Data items
-=-=-
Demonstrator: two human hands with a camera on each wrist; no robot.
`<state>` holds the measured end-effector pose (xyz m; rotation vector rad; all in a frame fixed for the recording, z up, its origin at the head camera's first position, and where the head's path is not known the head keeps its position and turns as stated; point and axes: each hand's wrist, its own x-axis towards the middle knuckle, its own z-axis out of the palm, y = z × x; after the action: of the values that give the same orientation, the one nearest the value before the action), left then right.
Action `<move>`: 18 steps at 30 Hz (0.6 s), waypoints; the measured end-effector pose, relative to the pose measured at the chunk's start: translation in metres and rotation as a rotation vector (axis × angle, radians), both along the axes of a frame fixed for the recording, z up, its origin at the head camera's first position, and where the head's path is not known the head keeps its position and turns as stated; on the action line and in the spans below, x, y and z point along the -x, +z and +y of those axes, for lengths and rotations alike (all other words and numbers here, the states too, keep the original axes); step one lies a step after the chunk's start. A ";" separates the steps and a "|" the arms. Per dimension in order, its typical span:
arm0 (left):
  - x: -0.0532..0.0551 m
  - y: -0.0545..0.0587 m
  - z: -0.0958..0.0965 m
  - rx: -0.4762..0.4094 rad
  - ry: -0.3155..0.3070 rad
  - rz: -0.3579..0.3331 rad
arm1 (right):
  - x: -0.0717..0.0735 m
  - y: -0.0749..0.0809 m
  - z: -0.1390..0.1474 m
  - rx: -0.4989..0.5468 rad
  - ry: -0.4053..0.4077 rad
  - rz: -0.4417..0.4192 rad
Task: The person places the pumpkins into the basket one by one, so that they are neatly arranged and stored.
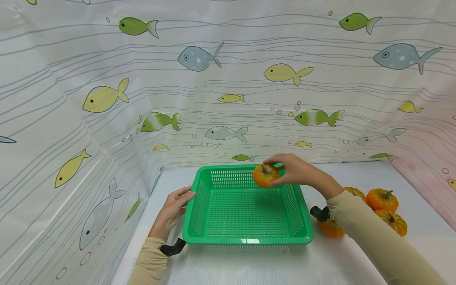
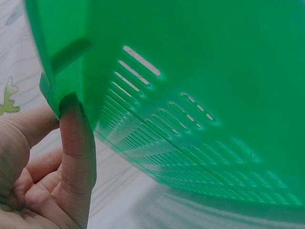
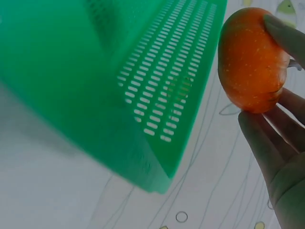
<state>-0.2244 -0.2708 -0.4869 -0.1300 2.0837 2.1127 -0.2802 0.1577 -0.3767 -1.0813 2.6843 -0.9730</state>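
A green plastic basket (image 1: 246, 240) with slotted walls stands on the white table. At its left side my left hand (image 1: 174, 208) pinches the rim; the left wrist view shows a fingertip (image 2: 75, 138) against the outer wall, just under the lip. My right hand (image 1: 297, 171) holds a small orange pumpkin (image 1: 264, 179) by its sides, over the back right part of the basket. Thumb and fingers spread around the pumpkin (image 3: 251, 62) in the right wrist view, with its stem toward the palm. Bare slotted floor shows inside the basket.
Several more small pumpkins (image 1: 382, 200) lie on the table right of the basket, partly behind my right forearm. Black wrist mounts (image 1: 173, 247) stick out from both sleeves. A white sheet (image 1: 228, 114) printed with fish hangs behind the table and along both sides.
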 end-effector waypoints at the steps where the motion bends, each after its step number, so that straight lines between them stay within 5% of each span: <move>1: 0.000 0.000 0.000 0.000 -0.001 0.000 | 0.001 -0.001 -0.003 -0.007 0.001 0.000; 18: -0.001 0.001 0.000 -0.007 0.003 -0.012 | 0.014 -0.026 -0.061 -0.125 0.063 -0.013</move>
<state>-0.2235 -0.2709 -0.4860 -0.1451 2.0708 2.1153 -0.2942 0.0963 -0.4030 -1.1221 2.6427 -0.7881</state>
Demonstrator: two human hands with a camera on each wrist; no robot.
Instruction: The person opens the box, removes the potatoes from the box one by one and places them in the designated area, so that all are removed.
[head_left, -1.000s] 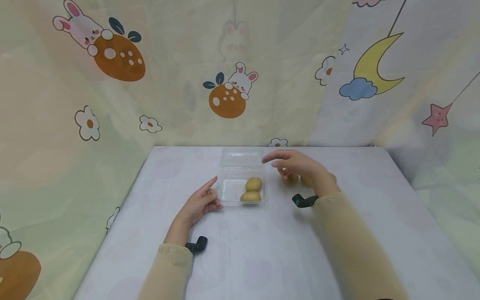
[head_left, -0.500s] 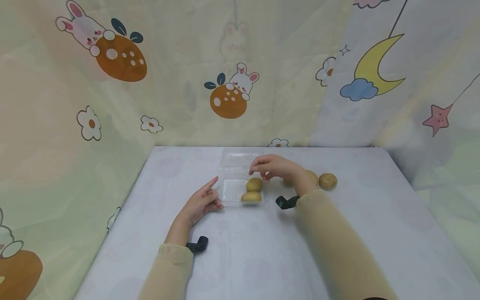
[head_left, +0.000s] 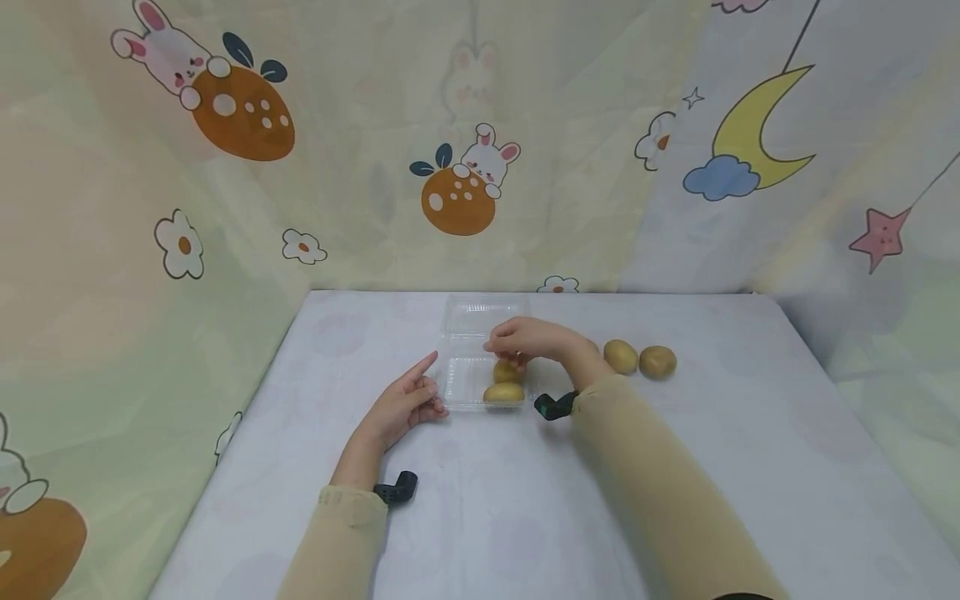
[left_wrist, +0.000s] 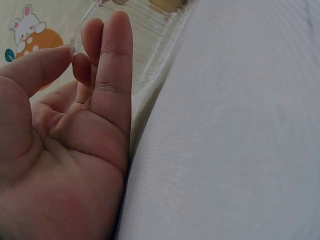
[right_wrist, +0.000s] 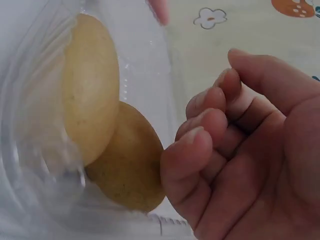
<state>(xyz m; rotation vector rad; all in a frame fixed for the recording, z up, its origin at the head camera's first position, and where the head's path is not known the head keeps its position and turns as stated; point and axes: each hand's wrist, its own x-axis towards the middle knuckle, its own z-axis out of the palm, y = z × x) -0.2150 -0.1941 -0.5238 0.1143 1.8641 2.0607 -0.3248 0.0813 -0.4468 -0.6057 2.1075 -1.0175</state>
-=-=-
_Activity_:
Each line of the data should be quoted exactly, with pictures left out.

_Solution_:
Demonstrator: two human hands with a camera on each wrist; no robot.
`<state>` holds the measured end-effector pose (xyz m; rotation vector rad; all in a frame fixed for the recording, z up, its origin at the head camera's first position, and where the head's path is not known the head keeps its position and turns as stated; point and axes: each hand's wrist, its own x-axis towards the middle knuckle, its own z-axis out of the palm, y = z × x; after the action: of the values that give the same orientation, the one nearest the value before the action), left then right.
Action `<move>`: 18 steps at 30 Hz (0.6 s), waypoints; the measured end-effector pose, relative to the pose measured at the chunk's start: translation in metres and rotation as a rotation vector (axis × angle, radians), both along the axes of a frame fixed for the recording, z up, its origin at the head camera's first position, and where the head's path is not known the head keeps its position and turns as stated; on the action line and in the spans below, x, y and z point along the -x, +z and +y of those axes, for lengths and rotations alike (all other words and numbers here, the states too, keep the original axes); step one lies a step after the chunk's start. A ";" separates the steps and a "|" the arms. Per dimension in order, its typical span:
arm0 (left):
  - x: -0.0532..0.0551 m
  - y: -0.0545..0.0587 m
  - z: -0.0958..0.0965 m
  - rx: -0.4762..0.4094 rad
  - ry: -0.3155..0.3070 rad
  - rz: -0.3579..0.3331 rad
arm1 (right):
  - x: -0.0717..0.0735 m
  - y: -0.0749..0.0809 m
  - z: -0.1390..0.1474 m
  - rx: -0.4989..0.5468 rad
  - ry: -0.4053..0.4077 rad
  - rz: -0.4417..0.4192 rad
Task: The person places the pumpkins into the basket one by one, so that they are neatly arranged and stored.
<state>-0.2244 -0.2708 -0.4869 -0.1300 2.0837 2.1127 -0.2802 0.1577 -0.3767 -1.0813 2.6843 -0.9730</state>
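A green plastic basket (image 1: 246, 240) with slotted walls stands on the white table. At its left side my left hand (image 1: 174, 208) pinches the rim; the left wrist view shows a fingertip (image 2: 75, 138) against the outer wall, just under the lip. My right hand (image 1: 297, 171) holds a small orange pumpkin (image 1: 264, 179) by its sides, over the back right part of the basket. Thumb and fingers spread around the pumpkin (image 3: 251, 62) in the right wrist view, with its stem toward the palm. Bare slotted floor shows inside the basket.
Several more small pumpkins (image 1: 382, 200) lie on the table right of the basket, partly behind my right forearm. Black wrist mounts (image 1: 173, 247) stick out from both sleeves. A white sheet (image 1: 228, 114) printed with fish hangs behind the table and along both sides.
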 end-effector waypoints at the steps where the motion bends, each after its step number, so that straight lines between them stay within 5% of each span: <move>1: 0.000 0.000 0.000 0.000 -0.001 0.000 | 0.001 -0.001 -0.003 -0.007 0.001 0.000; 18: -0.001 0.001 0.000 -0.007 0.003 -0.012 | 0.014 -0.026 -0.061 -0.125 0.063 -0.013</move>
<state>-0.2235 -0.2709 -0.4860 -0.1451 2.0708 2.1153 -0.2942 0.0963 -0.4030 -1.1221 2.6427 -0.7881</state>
Demonstrator: two human hands with a camera on each wrist; no robot.
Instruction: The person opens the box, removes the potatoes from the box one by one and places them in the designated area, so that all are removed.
[head_left, -1.000s] 
[head_left, -0.500s] 
[head_left, +0.000s] 
[left_wrist, +0.000s] 
[right_wrist, +0.000s] 
<state>(xyz m; rotation vector rad; all in a frame fixed for the recording, z up, its origin at the head camera's first position, and where the head's path is not known the head keeps its position and turns as stated; point and axes: each hand's wrist, its own x-axis towards the middle knuckle, its own z-axis out of the palm, y = z × x) -0.2150 -0.1941 -0.5238 0.1143 1.8641 2.0607 -0.3248 0.0813 -0.4468 -0.6057 2.1075 -1.0175</state>

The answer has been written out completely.